KERI solves the portable cryptographic identity problem:

  • How does an entity (person, organisation, service) prove who it is, independent of any infrastructure?
  • Identity is self-certifying — rooted in key pairs, not infrastructure trust
  • Identity persists across infrastructure changes, cloud providers, and time
  • The Key Event Log (KEL) is the authoritative, portable record of identity

The Fundamental Difference

  SPIFFE/SPIRE KERI
Root of trust SPIRE Server (infrastructure) Key pair (cryptographic)
Identity lifetime As long as workload runs Persistent, survives infrastructure
Identity moves with The infrastructure The controller of the keys
Revocation Certificate expiry Key rotation event in KEL
Designed for Service mesh, microservices Entities, organisations, humans
Portability Tied to one SPIRE deployment Vendor/cloud agnostic

Where They Can Work Together

There are three realistic integration points:

1. KERI as the Root of Trust for SPIRE

The standard SPIRE deployment has a SPIRE Server acting as the CA — you’re trusting the infrastructure operator. In a KERI integration, you replace or augment this with a KERI-rooted trust anchor:

KERI AID (organisation's root identity)
  └── ACDC credential: "this SPIRE Server is authorised to issue SVIDs"
        └── SPIRE Server issues SVIDs to workloads
              └── Workloads use SVIDs for mTLS

This means the organisation’s cryptographic identity (their KERI AID) is the root of trust, not just the cloud infrastructure. If you move cloud providers, the KERI root persists.

2. SVID + KERI Credential Binding

A workload receives a SPIFFE SVID from SPIRE for mTLS inside the service mesh. Separately, for operations that need richer identity assurance, the workload presents a KERI-anchored ACDC credential that attests what the workload is authorised to do:

Connection established: mTLS with SVID
  (proves: I am payments-service in prod namespace)

Operation authorised: ACDC credential presented
  (proves: payments-service holds a credential from
   organisation AID authorising it to call settlement-api)

SPIFFE handles the transport security layer. KERI handles the authorisation layer. They don’t overlap — they stack.

3. KERI Delegated AIDs for Long-Lived Service Identity

SPIFFE SVIDs are deliberately short-lived (hours). This is great for security but means there’s no persistent, portable identity for a service across deployments.

KERI delegation (dip events) can provide this:

Organisation AID (root)
  └── dip → Service AID: "payments-service"
        └── This AID is stable across deployments
        └── SPIRE issues short-lived SVIDs under this AID's authority
        └── The KEL records the full history of the service's identity

The KERI AID for the service persists. SPIFFE SVIDs are the short-lived operational credentials that hang off it.

The Philosophical Tension

SPIFFE/SPIRE assumes you trust the infrastructure to attest workload identity — it asks “is this really running where Kubernetes says it is?” and trusts the answer.

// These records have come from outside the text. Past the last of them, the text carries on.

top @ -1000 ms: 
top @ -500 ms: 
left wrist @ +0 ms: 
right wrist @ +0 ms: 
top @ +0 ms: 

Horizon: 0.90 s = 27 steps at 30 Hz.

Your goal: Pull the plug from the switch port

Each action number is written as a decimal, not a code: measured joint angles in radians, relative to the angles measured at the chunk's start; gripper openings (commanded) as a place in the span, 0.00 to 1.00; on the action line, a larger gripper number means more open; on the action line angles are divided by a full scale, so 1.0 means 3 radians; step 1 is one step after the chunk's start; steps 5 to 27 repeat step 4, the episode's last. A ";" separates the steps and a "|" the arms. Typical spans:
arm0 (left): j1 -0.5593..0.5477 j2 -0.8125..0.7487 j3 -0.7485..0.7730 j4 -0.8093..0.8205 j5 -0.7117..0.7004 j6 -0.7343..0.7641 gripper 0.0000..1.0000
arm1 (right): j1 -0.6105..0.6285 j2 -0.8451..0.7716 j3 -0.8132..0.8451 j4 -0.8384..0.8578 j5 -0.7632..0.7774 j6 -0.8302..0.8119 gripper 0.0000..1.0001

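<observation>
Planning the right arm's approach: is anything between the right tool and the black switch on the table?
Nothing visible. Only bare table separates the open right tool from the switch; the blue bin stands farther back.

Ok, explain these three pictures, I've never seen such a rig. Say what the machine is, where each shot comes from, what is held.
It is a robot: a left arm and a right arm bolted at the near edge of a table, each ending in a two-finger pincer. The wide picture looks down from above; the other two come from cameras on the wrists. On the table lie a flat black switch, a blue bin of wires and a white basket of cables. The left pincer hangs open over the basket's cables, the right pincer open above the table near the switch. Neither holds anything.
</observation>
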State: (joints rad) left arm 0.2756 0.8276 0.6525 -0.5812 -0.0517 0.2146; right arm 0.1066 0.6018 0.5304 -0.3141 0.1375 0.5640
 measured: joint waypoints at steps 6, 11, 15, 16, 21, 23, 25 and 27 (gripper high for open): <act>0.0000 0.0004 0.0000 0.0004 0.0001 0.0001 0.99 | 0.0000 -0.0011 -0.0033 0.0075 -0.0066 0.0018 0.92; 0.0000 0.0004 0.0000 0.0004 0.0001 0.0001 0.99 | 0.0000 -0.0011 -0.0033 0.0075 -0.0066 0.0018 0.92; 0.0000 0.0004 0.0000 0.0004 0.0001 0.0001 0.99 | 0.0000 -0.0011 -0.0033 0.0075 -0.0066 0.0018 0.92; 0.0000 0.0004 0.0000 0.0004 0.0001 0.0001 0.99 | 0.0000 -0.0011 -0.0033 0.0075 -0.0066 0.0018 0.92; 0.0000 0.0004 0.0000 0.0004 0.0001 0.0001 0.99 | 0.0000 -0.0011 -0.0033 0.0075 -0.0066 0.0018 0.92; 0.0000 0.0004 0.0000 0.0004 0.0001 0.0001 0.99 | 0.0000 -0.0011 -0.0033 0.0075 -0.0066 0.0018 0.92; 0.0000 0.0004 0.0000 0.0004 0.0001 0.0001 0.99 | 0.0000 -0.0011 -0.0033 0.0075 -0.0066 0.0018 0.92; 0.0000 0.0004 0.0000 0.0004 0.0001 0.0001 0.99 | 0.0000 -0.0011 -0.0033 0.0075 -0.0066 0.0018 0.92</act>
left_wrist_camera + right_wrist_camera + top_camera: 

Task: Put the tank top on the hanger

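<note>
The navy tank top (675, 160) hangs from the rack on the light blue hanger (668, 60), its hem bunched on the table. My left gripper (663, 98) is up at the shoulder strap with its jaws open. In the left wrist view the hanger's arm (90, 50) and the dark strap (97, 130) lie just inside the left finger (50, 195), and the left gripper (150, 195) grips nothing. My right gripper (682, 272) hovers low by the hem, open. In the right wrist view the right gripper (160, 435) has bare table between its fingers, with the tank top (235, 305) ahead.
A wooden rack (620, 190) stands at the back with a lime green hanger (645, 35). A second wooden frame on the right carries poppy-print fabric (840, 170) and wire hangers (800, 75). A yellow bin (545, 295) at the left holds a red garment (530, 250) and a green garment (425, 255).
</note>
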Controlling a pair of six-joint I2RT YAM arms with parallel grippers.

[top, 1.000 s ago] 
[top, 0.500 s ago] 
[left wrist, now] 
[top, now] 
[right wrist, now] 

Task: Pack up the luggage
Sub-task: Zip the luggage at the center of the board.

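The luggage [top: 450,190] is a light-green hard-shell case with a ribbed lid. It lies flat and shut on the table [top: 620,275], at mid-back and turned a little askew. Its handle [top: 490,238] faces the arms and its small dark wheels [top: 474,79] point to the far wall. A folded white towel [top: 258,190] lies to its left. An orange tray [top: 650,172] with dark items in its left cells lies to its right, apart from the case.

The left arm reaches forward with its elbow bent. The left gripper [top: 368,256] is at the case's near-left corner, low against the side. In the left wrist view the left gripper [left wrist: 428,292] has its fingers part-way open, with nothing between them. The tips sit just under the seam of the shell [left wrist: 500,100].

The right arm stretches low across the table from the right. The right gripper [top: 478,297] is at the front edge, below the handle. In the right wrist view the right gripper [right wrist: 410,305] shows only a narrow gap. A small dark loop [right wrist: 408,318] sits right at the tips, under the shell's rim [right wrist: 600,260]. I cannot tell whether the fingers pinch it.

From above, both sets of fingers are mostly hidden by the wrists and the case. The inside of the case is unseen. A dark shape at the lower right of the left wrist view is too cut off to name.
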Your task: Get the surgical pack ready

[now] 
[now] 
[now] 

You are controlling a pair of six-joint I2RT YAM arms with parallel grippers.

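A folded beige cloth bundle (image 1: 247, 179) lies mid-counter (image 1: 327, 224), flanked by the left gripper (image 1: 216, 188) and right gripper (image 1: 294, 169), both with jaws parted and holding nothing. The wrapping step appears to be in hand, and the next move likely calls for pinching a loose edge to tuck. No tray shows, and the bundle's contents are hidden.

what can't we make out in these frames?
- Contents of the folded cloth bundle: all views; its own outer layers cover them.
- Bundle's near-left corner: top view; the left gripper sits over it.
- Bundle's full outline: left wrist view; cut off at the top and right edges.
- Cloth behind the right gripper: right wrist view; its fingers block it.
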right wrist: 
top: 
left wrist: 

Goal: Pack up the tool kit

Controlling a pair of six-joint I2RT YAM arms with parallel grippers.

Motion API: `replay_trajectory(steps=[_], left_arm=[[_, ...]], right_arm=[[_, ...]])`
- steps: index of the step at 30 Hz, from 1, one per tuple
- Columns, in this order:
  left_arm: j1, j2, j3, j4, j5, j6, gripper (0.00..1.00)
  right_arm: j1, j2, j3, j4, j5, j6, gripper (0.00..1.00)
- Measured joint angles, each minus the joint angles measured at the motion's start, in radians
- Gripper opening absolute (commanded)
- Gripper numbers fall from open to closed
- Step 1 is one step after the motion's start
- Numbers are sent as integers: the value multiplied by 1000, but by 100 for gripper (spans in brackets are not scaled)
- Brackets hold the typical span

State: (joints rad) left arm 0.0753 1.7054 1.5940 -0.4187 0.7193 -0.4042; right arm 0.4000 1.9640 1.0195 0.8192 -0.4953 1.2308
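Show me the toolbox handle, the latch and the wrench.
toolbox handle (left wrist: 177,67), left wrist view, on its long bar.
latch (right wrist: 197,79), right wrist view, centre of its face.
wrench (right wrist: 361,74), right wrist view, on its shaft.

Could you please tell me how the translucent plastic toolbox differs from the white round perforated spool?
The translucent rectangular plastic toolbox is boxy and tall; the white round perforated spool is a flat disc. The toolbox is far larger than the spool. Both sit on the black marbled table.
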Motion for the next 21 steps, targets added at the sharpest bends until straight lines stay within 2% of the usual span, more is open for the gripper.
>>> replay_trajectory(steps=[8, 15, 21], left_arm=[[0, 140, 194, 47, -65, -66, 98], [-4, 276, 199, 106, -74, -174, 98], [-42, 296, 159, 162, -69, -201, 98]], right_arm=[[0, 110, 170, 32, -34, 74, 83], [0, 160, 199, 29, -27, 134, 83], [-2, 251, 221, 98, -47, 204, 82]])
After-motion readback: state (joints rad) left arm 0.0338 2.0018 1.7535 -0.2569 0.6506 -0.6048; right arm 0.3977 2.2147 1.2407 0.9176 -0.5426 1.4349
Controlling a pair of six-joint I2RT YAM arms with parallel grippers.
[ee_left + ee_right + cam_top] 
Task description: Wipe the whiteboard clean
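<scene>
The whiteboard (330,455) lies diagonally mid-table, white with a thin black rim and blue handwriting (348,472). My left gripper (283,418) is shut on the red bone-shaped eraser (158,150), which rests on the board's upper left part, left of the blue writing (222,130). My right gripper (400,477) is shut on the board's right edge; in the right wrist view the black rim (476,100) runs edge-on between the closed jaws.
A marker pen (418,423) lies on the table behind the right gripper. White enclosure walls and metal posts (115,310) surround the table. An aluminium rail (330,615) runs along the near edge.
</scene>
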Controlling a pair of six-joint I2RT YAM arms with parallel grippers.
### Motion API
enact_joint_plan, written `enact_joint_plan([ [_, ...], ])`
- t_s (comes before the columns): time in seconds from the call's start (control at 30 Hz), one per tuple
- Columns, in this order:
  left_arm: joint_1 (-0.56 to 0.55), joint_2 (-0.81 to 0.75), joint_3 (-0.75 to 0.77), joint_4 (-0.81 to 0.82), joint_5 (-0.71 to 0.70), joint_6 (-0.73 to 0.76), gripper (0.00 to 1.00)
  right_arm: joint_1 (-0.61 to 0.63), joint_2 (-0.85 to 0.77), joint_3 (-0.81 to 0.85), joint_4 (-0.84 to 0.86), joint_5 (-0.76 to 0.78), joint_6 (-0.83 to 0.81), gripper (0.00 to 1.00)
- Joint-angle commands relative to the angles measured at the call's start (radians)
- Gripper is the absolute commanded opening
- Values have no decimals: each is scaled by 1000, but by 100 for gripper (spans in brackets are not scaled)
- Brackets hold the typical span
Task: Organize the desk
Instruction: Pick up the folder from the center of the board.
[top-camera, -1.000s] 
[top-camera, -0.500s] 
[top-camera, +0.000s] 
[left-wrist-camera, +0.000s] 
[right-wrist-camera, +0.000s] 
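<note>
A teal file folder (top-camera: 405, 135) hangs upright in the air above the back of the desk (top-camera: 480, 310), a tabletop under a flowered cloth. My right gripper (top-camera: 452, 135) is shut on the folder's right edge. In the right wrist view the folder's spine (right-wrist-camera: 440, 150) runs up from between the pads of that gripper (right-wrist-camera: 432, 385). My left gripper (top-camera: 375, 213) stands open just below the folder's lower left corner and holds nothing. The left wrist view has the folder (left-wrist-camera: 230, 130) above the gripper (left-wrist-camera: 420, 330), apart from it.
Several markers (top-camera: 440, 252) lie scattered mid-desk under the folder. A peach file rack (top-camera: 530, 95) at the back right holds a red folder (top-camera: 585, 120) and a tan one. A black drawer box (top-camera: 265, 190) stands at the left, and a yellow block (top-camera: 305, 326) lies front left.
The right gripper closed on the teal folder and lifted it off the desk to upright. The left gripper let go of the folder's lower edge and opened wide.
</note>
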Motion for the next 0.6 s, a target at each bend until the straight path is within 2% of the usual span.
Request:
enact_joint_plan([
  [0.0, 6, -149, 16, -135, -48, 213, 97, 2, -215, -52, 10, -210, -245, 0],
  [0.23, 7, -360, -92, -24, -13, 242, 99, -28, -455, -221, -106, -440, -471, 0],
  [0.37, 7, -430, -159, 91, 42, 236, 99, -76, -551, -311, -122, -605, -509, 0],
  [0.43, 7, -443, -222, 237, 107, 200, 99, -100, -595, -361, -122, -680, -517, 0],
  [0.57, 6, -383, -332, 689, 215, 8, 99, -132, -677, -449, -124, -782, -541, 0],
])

KERI is explicitly designed to not trust infrastructure — the whole point is that identity is self-certifying and doesn’t depend on any server or platform being honest.

So in a pure KERI world, you’d be sceptical of any system that says “trust me, this workload is what it claims to be, because the orchestrator told me so.”

The practical resolution: use SPIFFE/SPIRE for the operational layer (fast, automatic, ephemeral cert issuance for mTLS inside the mesh) and KERI for the governance layer (persistent organisational identity, authorisation credentials, and audit trail that survives infrastructure changes).

In the Context of Your Security Stages

Mapping this to the IP Allowlisting page structure:

Stage Mechanism What it proves
1 IP Allowlisting You’re in the right network location
2 mTLS + X.509 You have a valid certificate from a trusted CA
3a SPIFFE/SPIRE You are this specific workload in this specific infrastructure
3b KERI/ACDC You are this organisation/entity with this persistent authorisation
3 combined SPIRE + KERI Workload identity (operational) + Entity identity (governance)

The combination covers the full stack — from the network packet up to the organisational governance level.

Summary

SPIFFE/SPIRE and KERI are not competitors — they operate at different layers and solve different problems. SPIRE gives running software an automated, ephemeral operational identity inside an infrastructure boundary. KERI gives entities a persistent, portable, cryptographic identity that survives any infrastructure boundary. Together they form a complete identity stack: SPIRE handles the what is running right now, KERI handles the who ultimately controls and owns it.